Given material
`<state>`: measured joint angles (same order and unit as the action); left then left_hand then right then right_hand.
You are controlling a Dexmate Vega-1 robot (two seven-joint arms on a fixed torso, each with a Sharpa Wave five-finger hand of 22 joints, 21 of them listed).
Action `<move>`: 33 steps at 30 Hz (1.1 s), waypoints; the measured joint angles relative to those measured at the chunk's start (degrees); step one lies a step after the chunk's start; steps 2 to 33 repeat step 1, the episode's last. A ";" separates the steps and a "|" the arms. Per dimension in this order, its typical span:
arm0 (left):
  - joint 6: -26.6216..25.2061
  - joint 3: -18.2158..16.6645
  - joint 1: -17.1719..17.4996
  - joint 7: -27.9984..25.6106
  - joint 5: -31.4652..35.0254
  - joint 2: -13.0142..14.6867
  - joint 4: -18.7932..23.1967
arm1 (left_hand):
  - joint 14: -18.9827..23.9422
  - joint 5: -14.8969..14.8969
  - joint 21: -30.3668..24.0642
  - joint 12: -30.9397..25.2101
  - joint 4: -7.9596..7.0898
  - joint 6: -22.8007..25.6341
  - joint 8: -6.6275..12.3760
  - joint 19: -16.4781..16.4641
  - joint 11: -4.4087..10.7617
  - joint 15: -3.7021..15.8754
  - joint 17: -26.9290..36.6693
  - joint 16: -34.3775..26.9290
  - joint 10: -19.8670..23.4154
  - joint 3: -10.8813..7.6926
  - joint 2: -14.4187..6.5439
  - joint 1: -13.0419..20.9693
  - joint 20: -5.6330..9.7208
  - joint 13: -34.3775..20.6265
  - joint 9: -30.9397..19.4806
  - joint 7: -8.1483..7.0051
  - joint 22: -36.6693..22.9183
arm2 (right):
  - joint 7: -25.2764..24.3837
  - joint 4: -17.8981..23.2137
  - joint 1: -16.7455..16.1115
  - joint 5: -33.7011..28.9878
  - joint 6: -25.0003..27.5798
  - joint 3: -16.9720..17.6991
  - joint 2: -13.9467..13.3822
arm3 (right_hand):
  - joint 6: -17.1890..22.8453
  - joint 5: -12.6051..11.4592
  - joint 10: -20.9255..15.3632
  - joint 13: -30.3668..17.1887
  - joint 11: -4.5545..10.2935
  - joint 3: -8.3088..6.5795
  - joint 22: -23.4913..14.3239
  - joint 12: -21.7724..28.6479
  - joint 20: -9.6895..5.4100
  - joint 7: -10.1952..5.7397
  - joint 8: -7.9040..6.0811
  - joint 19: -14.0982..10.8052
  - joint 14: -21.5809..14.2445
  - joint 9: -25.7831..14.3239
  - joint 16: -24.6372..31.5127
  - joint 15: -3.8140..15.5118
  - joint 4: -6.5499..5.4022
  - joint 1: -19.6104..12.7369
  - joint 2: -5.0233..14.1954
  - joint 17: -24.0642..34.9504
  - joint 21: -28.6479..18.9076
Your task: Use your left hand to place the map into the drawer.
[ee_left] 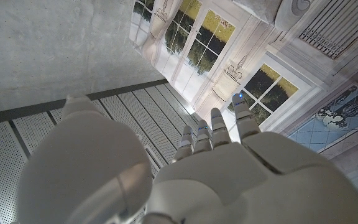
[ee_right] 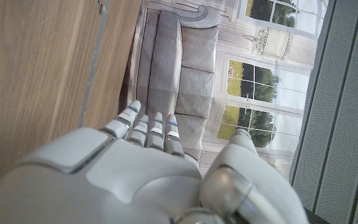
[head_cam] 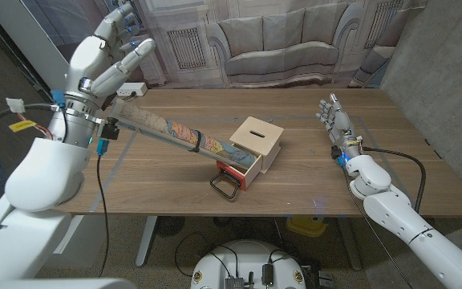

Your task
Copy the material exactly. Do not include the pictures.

Problem solution
`<state>`: measured joint angles (same order and unit as the action); left then left_hand then right then right_hand.
You are controlling a Dexmate Vega-1 robot (two seven-joint arms on a fixed torso, each with a Sharpa Wave five-finger hand of 22 joints, 21 of them listed).
Action `<move>`: 33 steps at 30 Hz (1.1 s), waypoints; the measured joint angles relative to those measured at the chunk's start (degrees); step one lies a step after the chunk's start; steps 2 to 33 repeat step 1, the episode's last. A ";" separates the steps and a "|" the arms. Per dimension in this order, its typical span:
arm0 (left):
  - joint 6: -26.6216..25.2061
  - joint 3: -18.2158..16.6645
  - joint 1: -17.1719..17.4996
  - joint 7: -27.9984..25.6106
  - joint 5: -31.4652..35.0254
  - joint 2: -13.0142..14.6867
  - joint 4: -18.7932..23.1967
arm1 (left_hand):
  - joint 14: -18.9827..23.9422
  - joint 5: -14.8969..14.8969
  - joint 21: -30.3668..24.0642
  - joint 12: -30.9397..25.2101
  - joint 4: -7.9596..7.0898
  - joint 6: -22.8007..25.6341
  - joint 8: -6.6275..12.3760
  - joint 19: -16.4781..16.4641
  - joint 11: -4.4087..10.7617
  - joint 15: -3.7021..15.8754
  - joint 17: -26.9290..36.6693
  - joint 16: -34.3775..26.9290
  - joint 10: -19.8670..23.4154
  - joint 3: -10.8813..7.6926
  - joint 2: -14.4187..6.5439
  - joint 1: -13.0419..20.9693
  - joint 20: -5.6330..9.7208
  - joint 13: -34.3775..20.6265
  - joint 9: -30.9397..19.4806
  - joint 7: -8.1483..7.0051
  - joint 22: -36.6693..22.9183
arm2 (right):
  - joint 7: -25.2764..24.3837
  - joint 4: -17.8981..23.2137
  - joint 1: -16.7455..16.1115
  - joint 5: -33.7011..28.9878
  - joint 6: -25.0003..27.5798
  - joint 3: -16.9720..17.6991
  - joint 2: -13.9467..13.3822
arm3 (right_hand):
  - joint 6: -17.1890..22.8453
  - joint 5: -12.6051..11.4592
  - joint 10: -20.9255..15.3632
  - joint 13: -30.3668..17.1887
  - joint 11: -4.5545..10.2935
  - joint 3: -8.3088..6.5795
  - joint 22: -23.4913..14.3239
  - joint 12: -21.7724..28.6479
  - joint 20: -9.6895..5.4100
  - joint 7: -10.1952..5.7397
  - joint 8: -7.9040..6.0811
  - joint 19: -14.0982..10.8052
  - joint 14: -21.5809..14.2445
  - joint 9: -25.7831..14.3239
  - joint 16: -24.6372..31.5127
  - joint 15: -3.8140..15.5118
  - joint 4: -6.5499..5.4022
  - joint 1: -19.6104..12.7369
  - joint 2: -5.0233..14.1954
  - joint 17: -24.0642..34.9504
  - joint 21: -28.6479..18.9076
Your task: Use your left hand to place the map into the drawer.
[ee_left] 
[ee_right] 
[head_cam] 

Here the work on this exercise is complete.